Christy Strub shares her thoughts about building company culture and the future of real estate.
By Courtney Runn, Photos courtesy of Christy Strub
Christy Strub first visited Austin 10 years ago and remembers thinking it could be home. Now she helps make Austin home for others through Strub Residential, the real-estate agency she owns with her husband that’s been ranked among the best real-estate agencies in Austin by the Austin Business Journal for five years running. Now a mother of two, Strub helps her husband and their team as the chief operating officer and assists in all departments to make sure the office runs smoothly.
Austin Woman recently sat down with Strub to discuss the importance of company culture, how she balances work and motherhood, and which Austin neighborhood she thinks will be the new hot spot.
On winning awards
Strub Residential has been ranked as one of the top real-estate agencies in the city and Strub thinks the recognition confirms she and her team are “on the right track.” Currently, she estimates the company’s rate of return customers is 90 percent. She attributes this success to the upbeat company culture and her husband’s character. Clients know they can trust Strub Residential to give them a fair deal and an enjoyable experience, she says. This year, local nonprofit RecognizeGood nominated the company for an ethics-and-business-community award, an achievement that deeply touched Strub.

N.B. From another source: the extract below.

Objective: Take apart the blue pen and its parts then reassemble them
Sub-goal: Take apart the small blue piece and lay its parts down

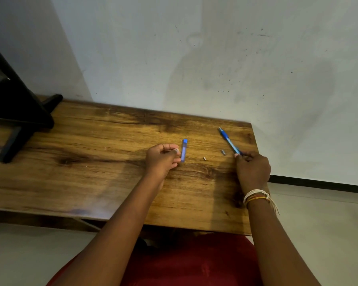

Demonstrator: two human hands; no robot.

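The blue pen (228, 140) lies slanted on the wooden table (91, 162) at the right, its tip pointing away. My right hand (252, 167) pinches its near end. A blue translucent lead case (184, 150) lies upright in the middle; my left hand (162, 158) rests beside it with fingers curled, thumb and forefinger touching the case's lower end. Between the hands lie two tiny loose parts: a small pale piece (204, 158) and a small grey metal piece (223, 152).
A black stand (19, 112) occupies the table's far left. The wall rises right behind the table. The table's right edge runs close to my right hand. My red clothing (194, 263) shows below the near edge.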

“Awards like this that [don’t] have anything to do with money or production or anything like that, it’s more about your presence in the community and how you’re regarded, stuff like that is just amazing,” Strub says.
On company culture
For Strub, company culture is everything, and it’s what she believes sets her business apart from the competition. She sums up the company philosophy in one line: Do unto others what you would have done unto you.
To foster this culture of giving, Strub looks for employees with the shared values of kindness, honesty and integrity. While the real-estate world can get feisty, she wants her office to be a safe place and “150 percent drama-free.”
“We don’t have any room for toxic energy,” she says.
She also wants the office to feel like a home. Without family nearby, the Strubs look for family in their team, and Strub muses that with the influx of newcomers to Austin, other people may be looking for a new kind of family away from home too.
“This is our family that we’ve made in Austin,” she says. “It’s a culture of people wanting the best for each other, supporting each other and understanding when one person does good, we all do good.”
And like most families, they also have fun together. When the company met its goals for the year, the Strubs took the whole team on a trip to Mexico in January.
On work/life balance
Learning to manage a full work schedule with parenthood has taken time, Strub says.
“I don’t know if we’ve found a balance or that’s all we know now,” she says.
After her first child was born, Strub and her husband realized there could only be one on-call real-estate agent in the house, so she let her license expire. With a teenage stepson and two kids younger than 4, Strub has to constantly adjust her expectations and schedule to be able to drop everything on a whim if she’s needed at home.
She works in the office four days a week, taking time off throughout the day to take the kids to day care and drop them off with a babysitter.
“I understand this struggle for women in the workplace who have kids,” she says. “It’s hard to elevate yourself to a certain level.”
One method that’s working is staying fully present in any given moment. Whether it’s work or parenting, she has found giving 100 percent to one task is better in the long run than trying to multitask.
On giving back
For Strub Residential, giving back to the community is key to company culture. Every year, the company hosts Flashback, a charity dance party geared toward Austin’s young professionals. Strub says her husband started it in hopes of teaching younger generations the value of giving back and making it more accessible to them.
“Fundraising doesn’t have to be daunting,” she says.
March marked the ninth annual Flashback, which raised money for Explore Austin, an organization that mentors middle-school and high-school students.
On the future of Austin
Strub has seen the city change throughout the years as more people have become Austinites.
“It’s almost like we have these little boroughs now,” she says. “Each neighborhood has its own little quirks. It’s pretty easy to determine when people move here what they’re going to like the most.”
Strub and her husband currently live near Camp Mabry, and while they’re already debating their next move, she loves the area and is happy to stay for now.
Strub thinks the city will keep expanding as the population boom continues and that more boroughs will pop up. Her picks for the next big real-estate hot spots: the Riverside and Crestview neighborhoods.